The debt to Warhol is economic and logistical, not just aesthetic. The unprecedented mainstream interest in Warhol’s The Chelsea Girls strained the passive distribution capacity of the Film-Makers’ Cooperative, which booked mostly college showings and underground establishments. To break into first-run theaters coast-to-coast, Jonas Mekas, Shirley Clarke, and Louis Brigante created the more commercially-minded Film-Makers Distribution Center. Portrait of Jason would be handled by the new FMDC, a potential cross-over hit in an era when Hollywood had largely missed recent upheavals in American taste. Holliday even cut a comedy LP.
Unfortunately, Jason had no such luck. It had an unprofitable run in New York and received uneven play in other cities. The Chicago premiere was quietly hosted by Lake Forest College, as part of ‘Soul Week ’68: An Exploration into Afro-American Culture.’
Since the ’60s, Portrait of Jason has maintained a complicated, subterranean reputation. Reel Change, a 1979 guidebook to social issue-oriented films on 16mm, offered a mixed verdict:
Jason is a thirty-three year old black, gay male prostitute. In PORTRAIT OF JASON he dramatizes, with unusual candor, his life experiences of exploitation as a black man and nightclub performer and the discrimination he suffers because he is gay. Interviewed for almost two hours, Jason’s act before the camera is sometimes comic, other times cynical and bizarre. The film does not suggest solutions. However, through Jason’s stories and routines emerges a sense of the tragic realities suffered by many people as a result of racial prejudice and sexual preference. Awareness group and public show material.

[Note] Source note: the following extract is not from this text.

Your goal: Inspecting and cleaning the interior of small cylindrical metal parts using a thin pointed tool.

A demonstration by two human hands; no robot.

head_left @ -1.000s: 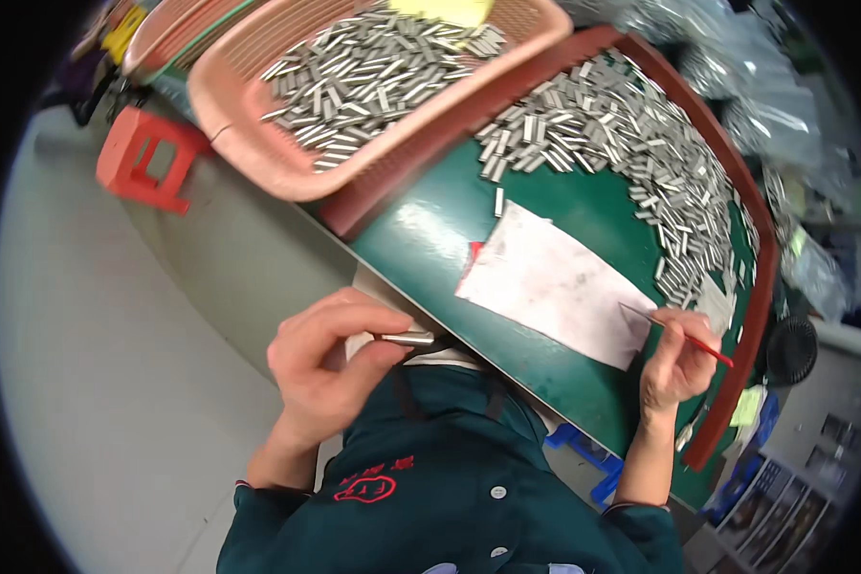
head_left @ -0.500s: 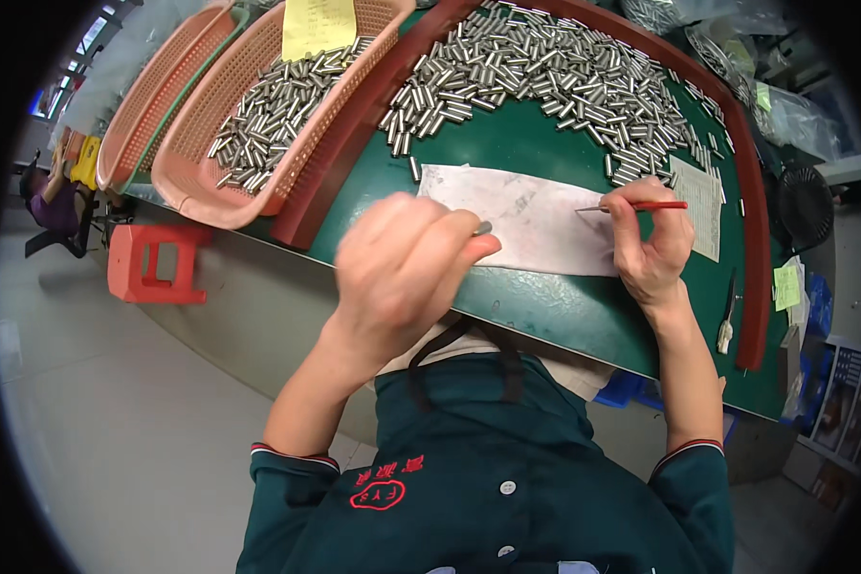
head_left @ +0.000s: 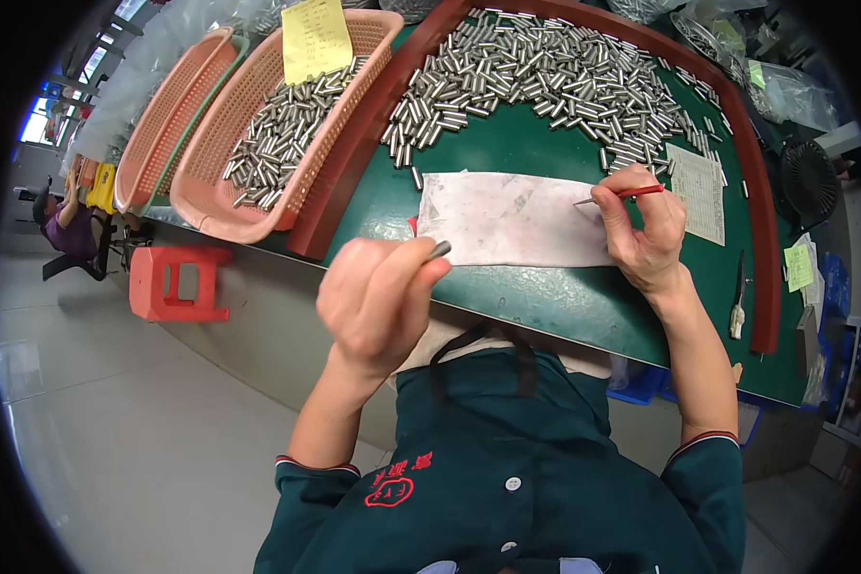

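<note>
Head view: metal pin (head_left: 439, 250) pinched in left fingers (head_left: 421, 273) (tip protruding).

This is a small-parts workshop or factory floor, set up for sorting or checking by hand. A long green surface (head_left: 545, 297) with a raised red-brown rim carries a great heap of identical short metal cylinders (head_left: 545, 81), and more of them fill a pink plastic basket (head_left: 222, 218) beside a second, nested basket (head_left: 167, 124), with a yellow paper slip (head_left: 316, 38) laid on top and a ruled tally sheet (head_left: 698, 191) at the far end. The bare grey floor (head_left: 115, 411), a red plastic stool (head_left: 177, 282), clear plastic bags (head_left: 784, 91) of stock and another seated person (head_left: 67, 215) at work farther down the line show the same.
</note>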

“An absorbing revelation of the life of a man who is doubly rejected: as a black and as a gay … should be screened but with discussion or a positive image/action film.” (gays rights activist, San Francisco)
Since the 1980s, Portrait of Jason has been difficult to see. A rarely-circulated 35mm preservation print from the Museum of Modern Art was last shown in Chicago in 2006 at the University of Chicago Film Studies Center as part of Ron Gregg’s Postwar Queer Underground Cinema screening series. The MoMA print subsequently served as the basis of a mediocre DVD released by the British label Second Run, now out-of-print.

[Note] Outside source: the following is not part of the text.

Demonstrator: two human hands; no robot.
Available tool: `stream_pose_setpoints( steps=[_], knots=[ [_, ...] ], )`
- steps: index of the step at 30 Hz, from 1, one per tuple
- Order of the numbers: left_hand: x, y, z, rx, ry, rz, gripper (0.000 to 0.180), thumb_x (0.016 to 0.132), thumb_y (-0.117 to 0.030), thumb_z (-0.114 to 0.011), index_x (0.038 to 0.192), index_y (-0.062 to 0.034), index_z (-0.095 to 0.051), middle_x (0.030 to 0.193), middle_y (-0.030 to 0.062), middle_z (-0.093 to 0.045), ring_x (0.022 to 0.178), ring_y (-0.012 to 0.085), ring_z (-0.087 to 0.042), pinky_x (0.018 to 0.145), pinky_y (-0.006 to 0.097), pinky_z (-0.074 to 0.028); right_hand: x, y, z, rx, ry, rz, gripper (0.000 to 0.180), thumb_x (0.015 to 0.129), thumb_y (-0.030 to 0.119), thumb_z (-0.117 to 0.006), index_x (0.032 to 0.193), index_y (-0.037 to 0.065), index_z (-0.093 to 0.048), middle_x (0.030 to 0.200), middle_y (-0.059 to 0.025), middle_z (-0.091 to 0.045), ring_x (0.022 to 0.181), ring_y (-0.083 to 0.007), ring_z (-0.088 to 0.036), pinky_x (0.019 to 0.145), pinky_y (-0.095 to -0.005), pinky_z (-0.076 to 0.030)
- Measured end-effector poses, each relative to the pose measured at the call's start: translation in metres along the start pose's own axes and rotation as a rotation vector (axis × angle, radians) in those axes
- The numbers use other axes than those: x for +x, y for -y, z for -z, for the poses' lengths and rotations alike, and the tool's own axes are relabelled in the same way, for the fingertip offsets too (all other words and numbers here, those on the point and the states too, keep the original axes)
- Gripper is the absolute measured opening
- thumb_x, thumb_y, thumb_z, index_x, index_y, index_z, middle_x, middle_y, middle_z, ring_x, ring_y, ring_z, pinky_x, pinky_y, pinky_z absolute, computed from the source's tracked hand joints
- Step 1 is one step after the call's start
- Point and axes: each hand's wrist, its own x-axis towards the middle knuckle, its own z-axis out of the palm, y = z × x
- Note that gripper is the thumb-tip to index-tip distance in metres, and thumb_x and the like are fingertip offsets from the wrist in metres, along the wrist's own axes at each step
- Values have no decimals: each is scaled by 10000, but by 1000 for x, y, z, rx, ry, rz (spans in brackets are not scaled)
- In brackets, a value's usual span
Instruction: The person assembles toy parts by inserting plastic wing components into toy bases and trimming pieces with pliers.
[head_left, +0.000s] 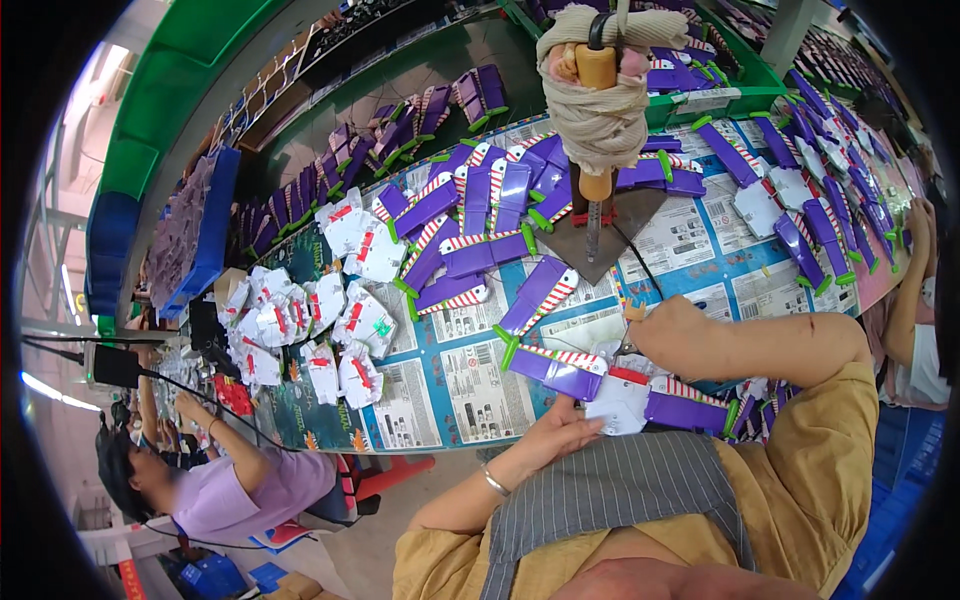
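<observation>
At the table's near edge my left hand (562, 432) is closed on the lower rim of a white plastic body (618, 402) with a red piece on top. Purple parts flank this body: one purple striped part (556, 372) with a green end on its left, another purple part (690, 408) on its right. Just above the body, my right hand (668, 328) is closed, its fingertips mostly hidden; I cannot make out what they hold. Farther up hangs a cloth-wrapped power screwdriver (594, 110), its metal shaft over a dark plate (590, 245).
Several purple striped parts (490, 195) lie heaped mid-table, with white bodies (355, 320) to the left. Joined purple-and-white pieces (820, 220) spread at the right. A green crate (720, 102) stands at the back. Co-workers sit left (250, 480) and right (915, 300).
</observation>
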Motion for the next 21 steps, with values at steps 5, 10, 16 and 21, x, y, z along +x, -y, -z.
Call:
stream_pose_setpoints(
  steps=[5,10,16,21],
  knots=[
    [26,-2,-13,-195,-147,-8,450,837,-10,-595,1249,-59,-420,1205,70,-531,1113,200,-529,917,332,-466,21,-25,2,128,214,26,276,725,76,-534,985,59,-628,850,-190,-641,773,-343,-639,652,-447,-505],
    [17,-2,-14,-179,-209,-234,465,752,86,-534,1205,-4,-479,1173,138,-562,1077,280,-564,927,422,-457,-9,-8,0,160,-261,40,204,725,55,-547,922,0,-544,703,-169,-614,679,-353,-618,597,-444,-476],
    [22,-12,-23,-351,-313,-237,625,822,-6,-595,1367,-53,-291,1276,100,-447,1176,225,-459,997,400,-391,-19,-3,-6,194,-447,72,192,722,37,-543,905,-9,-505,638,-127,-571,609,-313,-594,554,-422,-444],
    [21,-10,-28,-307,-357,-261,621,826,-43,-610,1362,-50,-297,1273,102,-447,1182,226,-453,1001,394,-387,-21,1,-7,131,-446,38,148,760,86,-536,881,0,-542,682,-110,-594,629,-275,-613,564,-387,-453]
  ],
)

Portrait of Jason returns to Chicago thanks to the tireless work of Dennis Doros, co-owner of Milestone Films. Over the last few years, Dennis and his partner Amy Heller have re-released the features of Shirley Clarke under the Project Shirley banner. They’ve already put out The Connection and Ornette: Made in America, but Portrait of Jason posed a unique problem.

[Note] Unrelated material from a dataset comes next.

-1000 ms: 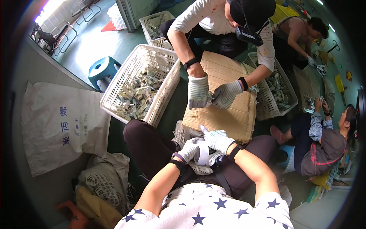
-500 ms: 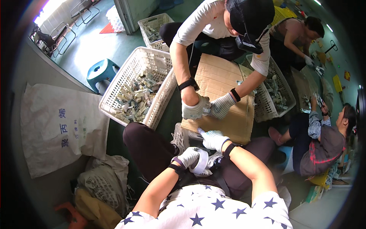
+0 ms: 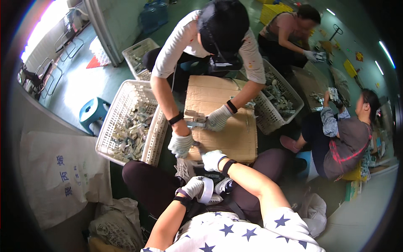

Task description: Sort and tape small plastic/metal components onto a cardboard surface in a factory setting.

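Note:
My left hand [image 3: 193, 187], in a striped glove, is closed around a white ring that looks like a roll of tape [image 3: 206, 191], held low between my knees. My right hand [image 3: 213, 160], gloved too, reaches over the near edge of the cardboard-topped surface [image 3: 228, 145]. Its forefinger stretches out, close to a co-worker's gloved hand [image 3: 180, 145]; whether they touch I cannot tell. The co-worker's other gloved hand [image 3: 218, 119] rests at a small bundle of pale, flat pieces [image 3: 195, 117] on the cardboard.
White crates [image 3: 138, 94] of small pale pieces stand left of the cardboard, and another crate [image 3: 289, 113] is on its right. A blue stool [image 3: 94, 111] stands at the far left, white sacks [image 3: 117, 224] at lower left. Two more people sit working to the right.
The view has shifted. The co-worker's hands have moved apart, and the pale bundle now shows on the cardboard. My right hand stays extended near its edge; my left keeps the tape roll.

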`<act>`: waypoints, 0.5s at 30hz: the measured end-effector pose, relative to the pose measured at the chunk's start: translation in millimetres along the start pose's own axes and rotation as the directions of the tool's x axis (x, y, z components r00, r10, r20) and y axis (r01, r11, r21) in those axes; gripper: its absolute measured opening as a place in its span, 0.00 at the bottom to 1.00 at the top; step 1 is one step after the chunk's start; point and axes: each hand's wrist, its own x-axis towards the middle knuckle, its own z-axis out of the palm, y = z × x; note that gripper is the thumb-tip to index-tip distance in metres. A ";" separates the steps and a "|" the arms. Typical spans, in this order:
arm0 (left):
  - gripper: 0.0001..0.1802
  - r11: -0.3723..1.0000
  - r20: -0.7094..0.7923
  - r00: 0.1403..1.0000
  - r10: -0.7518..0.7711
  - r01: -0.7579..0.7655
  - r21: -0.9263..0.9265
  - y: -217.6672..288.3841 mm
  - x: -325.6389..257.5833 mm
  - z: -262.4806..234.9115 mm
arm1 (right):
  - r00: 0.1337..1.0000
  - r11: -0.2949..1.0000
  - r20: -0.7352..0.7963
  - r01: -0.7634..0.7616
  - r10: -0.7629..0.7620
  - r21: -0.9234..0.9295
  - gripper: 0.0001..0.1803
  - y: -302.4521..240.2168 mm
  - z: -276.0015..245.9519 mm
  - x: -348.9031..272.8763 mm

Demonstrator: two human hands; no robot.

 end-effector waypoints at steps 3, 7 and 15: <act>0.06 0.999 0.007 0.999 -0.035 0.035 0.005 13.0 -7.0 13.1 | 0.998 1.000 -0.059 -0.013 0.014 0.024 0.37 7.4 10.4 -11.7; 0.06 0.995 -0.002 0.999 -0.051 0.050 -0.087 3.2 -1.3 7.0 | 0.995 0.998 -0.096 0.044 -0.039 0.049 0.31 -1.8 13.2 -35.6; 0.05 0.984 -0.011 0.997 -0.071 0.068 -0.166 13.2 -1.8 11.6 | 0.956 0.915 -0.288 0.163 -0.055 0.369 0.14 98.2 30.0 -66.0</act>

Doros felt that MoMA print was a good start, but could be improved. His extraordinary account of the search for the best surviving materials—which ultimately led to an unpromising “work print” in the archive of the Wisconsin Center for Film and Theater Research—must be heard to be believed. The restoration, produced in conjunction with the Academy Film Archive and with the support of a Kickstarter campaign, will be making its Chicago premiere on Wednesday at the Music Box Theatre. The Northwest Chicago Film Society will be screening a brand-new 35mm print, literally delivered straight from the lab.
I’ve booked prints from and talked films with Dennis for nearly a decade. I count him as a friend, as well as a major supporter of 35mm preservation when most outfits are abandoning film altogether. I spoke with him last week about the still-contentious questions posed by Portrait of Jason and the travails of the restoration process.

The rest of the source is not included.